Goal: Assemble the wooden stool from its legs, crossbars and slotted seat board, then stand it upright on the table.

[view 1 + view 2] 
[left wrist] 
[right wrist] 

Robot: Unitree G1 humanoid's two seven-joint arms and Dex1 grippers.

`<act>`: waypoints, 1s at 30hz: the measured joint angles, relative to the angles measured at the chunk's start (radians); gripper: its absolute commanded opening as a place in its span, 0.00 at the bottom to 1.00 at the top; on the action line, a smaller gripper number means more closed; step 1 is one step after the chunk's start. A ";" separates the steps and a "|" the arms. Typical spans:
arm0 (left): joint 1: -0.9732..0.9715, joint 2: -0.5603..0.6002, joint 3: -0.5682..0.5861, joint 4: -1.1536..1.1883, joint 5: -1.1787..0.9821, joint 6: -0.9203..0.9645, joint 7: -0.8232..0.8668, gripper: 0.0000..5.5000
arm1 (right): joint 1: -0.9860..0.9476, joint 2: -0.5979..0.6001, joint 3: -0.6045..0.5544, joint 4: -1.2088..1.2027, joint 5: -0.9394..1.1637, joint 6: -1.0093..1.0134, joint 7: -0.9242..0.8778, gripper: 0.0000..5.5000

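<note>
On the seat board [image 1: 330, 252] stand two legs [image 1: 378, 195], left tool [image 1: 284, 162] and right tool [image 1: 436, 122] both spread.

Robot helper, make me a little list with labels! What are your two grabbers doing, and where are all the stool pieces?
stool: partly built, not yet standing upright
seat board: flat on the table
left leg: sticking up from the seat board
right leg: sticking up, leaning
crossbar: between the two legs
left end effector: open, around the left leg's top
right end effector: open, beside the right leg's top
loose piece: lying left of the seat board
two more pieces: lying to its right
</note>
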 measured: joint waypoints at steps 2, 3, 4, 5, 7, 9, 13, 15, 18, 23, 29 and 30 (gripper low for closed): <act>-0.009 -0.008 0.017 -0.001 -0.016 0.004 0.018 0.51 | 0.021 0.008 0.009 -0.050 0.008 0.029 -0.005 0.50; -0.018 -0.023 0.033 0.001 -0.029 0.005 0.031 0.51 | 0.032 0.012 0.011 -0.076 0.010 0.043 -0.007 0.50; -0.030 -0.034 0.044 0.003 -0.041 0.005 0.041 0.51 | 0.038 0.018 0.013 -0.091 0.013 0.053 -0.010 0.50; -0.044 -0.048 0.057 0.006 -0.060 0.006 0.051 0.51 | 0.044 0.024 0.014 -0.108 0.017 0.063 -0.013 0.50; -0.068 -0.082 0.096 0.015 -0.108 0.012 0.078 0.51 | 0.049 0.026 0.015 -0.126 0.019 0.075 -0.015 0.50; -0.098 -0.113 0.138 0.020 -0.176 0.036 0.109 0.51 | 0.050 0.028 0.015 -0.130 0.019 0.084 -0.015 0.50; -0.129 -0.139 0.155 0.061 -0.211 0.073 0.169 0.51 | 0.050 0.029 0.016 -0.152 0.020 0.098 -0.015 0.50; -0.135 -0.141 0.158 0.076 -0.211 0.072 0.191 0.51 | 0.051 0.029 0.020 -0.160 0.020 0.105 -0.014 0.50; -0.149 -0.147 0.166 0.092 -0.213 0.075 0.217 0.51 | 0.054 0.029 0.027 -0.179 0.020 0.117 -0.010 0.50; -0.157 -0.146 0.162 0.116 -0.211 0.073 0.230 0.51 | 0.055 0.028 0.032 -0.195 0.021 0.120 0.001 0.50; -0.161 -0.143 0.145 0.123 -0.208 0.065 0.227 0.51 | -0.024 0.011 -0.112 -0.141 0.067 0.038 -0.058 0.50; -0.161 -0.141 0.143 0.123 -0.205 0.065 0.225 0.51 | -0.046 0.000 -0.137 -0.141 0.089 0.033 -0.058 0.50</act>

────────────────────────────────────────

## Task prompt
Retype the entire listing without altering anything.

## Solution for this problem
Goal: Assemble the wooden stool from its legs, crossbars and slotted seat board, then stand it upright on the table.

[view 1 + view 2] 
[left wrist] 
[right wrist] 

Robot: Unitree G1 humanoid's two seven-joint arms and Dex1 grippers.

`<act>`: waypoints, 1s at 30hz: the measured joint angles, relative to the angles measured at the chunk's start (radians); gripper: its absolute commanded opening as a place in its span, 0.00 at the bottom to 1.00 at the top; on the action line, a smaller gripper number means more closed; step 1 is one step after the chunk's start. A ";" separates the steps and a "|" the arms. Typical spans:
arm0 (left): joint 1: -0.9732..0.9715, joint 2: -0.5603..0.6002, joint 3: -0.5682..0.5861, joint 4: -1.1536..1.1883, joint 5: -1.1787..0.9821, joint 6: -0.9203..0.9645, joint 7: -0.8232..0.8668, gripper: 0.0000..5.5000
arm1 (right): joint 1: -0.9860..0.9476, joint 2: -0.5979..0.6001, joint 3: -0.6045..0.5544, joint 4: -1.2088..1.2027, joint 5: -0.9394..1.1637, joint 6: -1.0093..1.0134, joint 7: -0.9242..0.8778, gripper: 0.0000..5.5000

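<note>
On the seat board [image 1: 330, 252] stand two legs [image 1: 378, 195], left tool [image 1: 284, 162] and right tool [image 1: 436, 122] both spread.

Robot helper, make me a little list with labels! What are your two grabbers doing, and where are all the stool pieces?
stool: partly built, not yet standing upright
seat board: flat on the table
left leg: sticking up from the seat board
right leg: sticking up, leaning
crossbar: between the two legs
left end effector: open, around the left leg's top
right end effector: open, beside the right leg's top
loose piece: lying left of the seat board
two more pieces: lying to its right
</note>
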 measured: joint waypoints at steps 2, 3, 4, 5, 7, 9, 13, 15, 18, 23, 29 and 30 (gripper low for closed): <act>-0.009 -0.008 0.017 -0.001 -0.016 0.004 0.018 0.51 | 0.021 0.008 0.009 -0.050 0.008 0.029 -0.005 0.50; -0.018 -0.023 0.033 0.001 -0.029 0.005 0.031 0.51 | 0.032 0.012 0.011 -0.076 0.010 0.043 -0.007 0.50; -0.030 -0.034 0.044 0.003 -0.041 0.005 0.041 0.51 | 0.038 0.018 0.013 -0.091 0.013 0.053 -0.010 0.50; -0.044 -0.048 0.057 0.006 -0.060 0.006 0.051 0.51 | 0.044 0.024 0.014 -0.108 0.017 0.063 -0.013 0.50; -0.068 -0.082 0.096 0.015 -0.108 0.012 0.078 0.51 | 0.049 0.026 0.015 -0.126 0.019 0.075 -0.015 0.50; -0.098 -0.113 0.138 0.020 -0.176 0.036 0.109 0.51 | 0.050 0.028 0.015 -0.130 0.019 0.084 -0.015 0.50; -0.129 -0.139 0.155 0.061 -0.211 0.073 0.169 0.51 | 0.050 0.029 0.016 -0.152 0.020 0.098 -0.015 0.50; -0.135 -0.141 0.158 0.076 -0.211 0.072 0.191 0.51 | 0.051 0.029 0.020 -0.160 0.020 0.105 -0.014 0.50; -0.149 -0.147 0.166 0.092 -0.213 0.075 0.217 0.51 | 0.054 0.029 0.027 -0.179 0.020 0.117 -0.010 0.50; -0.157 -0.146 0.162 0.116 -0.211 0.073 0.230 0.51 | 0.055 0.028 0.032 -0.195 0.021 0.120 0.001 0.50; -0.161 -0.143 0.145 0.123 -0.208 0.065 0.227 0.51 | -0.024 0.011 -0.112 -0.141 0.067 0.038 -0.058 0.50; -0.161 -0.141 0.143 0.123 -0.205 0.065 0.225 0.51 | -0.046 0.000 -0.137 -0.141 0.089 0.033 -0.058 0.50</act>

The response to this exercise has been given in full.